A presença de animais não castrados na rua pode contribuir, de forma exponencial, para o aumento da população de animais abandonados. Assim, o problema fica ainda mais visível. Para Lopes, não significa, portanto, que há necessariamente uma preocupação maior entre os nordestinos. "Pode ser o reflexo de uma população que testemunha na prática as consequências de um ciclo: a dificuldade econômica leva à falta de acesso a serviços de saúde animal, que, por sua vez, alimenta o aumento do número de animais nas ruas", acrescenta.

Saúde

O abandono de animais nas cidades, de acordo com o médico veterinário, ultrapassa o bem-estar individual e se apresenta como um desafio com impactos na segurança, na economia e na saúde coletiva. Um dos exemplos disso é que a falta de assistência veterinária e o manejo populacional inadequado de cães e gatos de rua podem favorecer o surgimento de reservatórios para diversas zoonoses. Entre as parasitárias, a contaminação de solos por fezes infectadas propaga o larva-migrans (bicho geográfico) e a giardíase em parques e calçadas.

“No campo das doenças infecciosas, o abandono dificulta o controle da leptospirose, disseminada pela urina em ambientes compartilhados, e da raiva, que exige vigilância constante. Além disso, a falta de proteção contra ectoparasitas nesses animais favorece a manutenção de ciclos de leishmaniose e febre maculosa em áreas urbanas”, acrescenta Flávio Lopes, que cita também que o comportamento de animais sob estresse ou fome pode aumentar o risco de ataques e mordeduras, o que eleva a demanda por protocolos de profilaxia pós-exposição em unidades de pronto atendimento.

Além disso, a presença de animais em vias públicas pode provocar acidentes de trânsito graves e atrair pragas como ratos e baratas. “O abandono gera conflitos sociais e custos públicos elevados que poderiam ser mitigados com políticas de castração em massa e educação para a posse responsável, tornando o ambiente urbano mais seguro e saudável para todos”.

Para o Head de Marketing de GoldeN, Felipe Mascarenhas, os resultados apontados pelos participantes no Nordeste mostram que a jornada do tutor na região é cheia de desafios. “É por entender essas dificuldades que investimos em ações contínuas, como o apoio a ONGs, incluindo eventos, com o objetivo de fortalecer o laço entre as pessoas e seus pets. Queremos garantir que, uma vez que um animal encontra um lar, essa relação seja saudável, feliz e duradoura”, pontua.

No estudo, a própria população sugere, como solução para o problema, a oferta de consultas veterinárias gratuitas ou com desconto. Para 70% dos nordestinos, essa demanda indica que a saúde do pet é percebida como parte integrante da saúde da família.
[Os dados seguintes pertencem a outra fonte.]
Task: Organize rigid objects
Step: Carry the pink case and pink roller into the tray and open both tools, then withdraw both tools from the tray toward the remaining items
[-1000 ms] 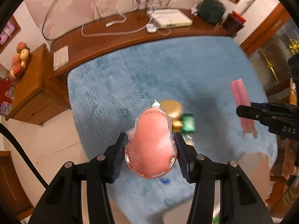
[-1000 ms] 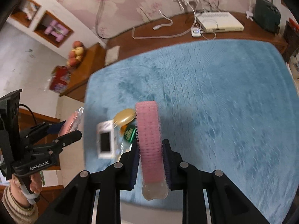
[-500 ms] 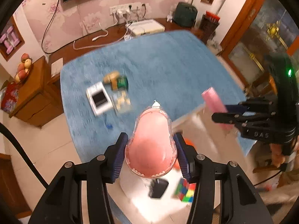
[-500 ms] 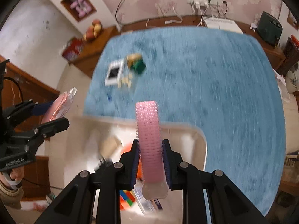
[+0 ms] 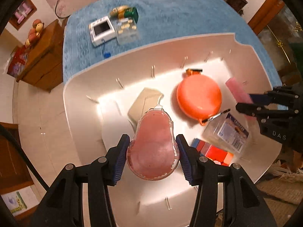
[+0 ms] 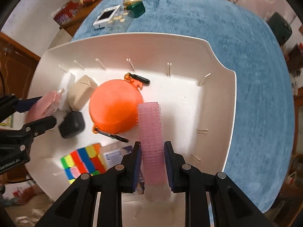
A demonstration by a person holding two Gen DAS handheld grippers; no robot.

A pesquisa também revelou que oito em cada dez animais adotados chegam aos seus novos lares por redes informais, seja através do resgate direto da rua ou da doação por amigos e familiares, superando as vias de ONGs e protetores. Há um perfil específico de quem protagoniza este ato: 70% são mulheres, com predominância da faixa etária de 25 a 34 anos. A principal motivação por trás dessa escolha é o desejo de ajudar um animal abandonado.

Há também um domínio dos “vira-latas” (SRD) nos lares do país, sendo a maioria entre os gatos (75%) e a "raça" mais frequente entre os cães (28%). Ainda assim, 60% dos brasileiros concordam que ainda existe preconceito contra animais sem raça definida, enquanto 86% acreditam que a adoção de SRDs deveria ser mais incentivada.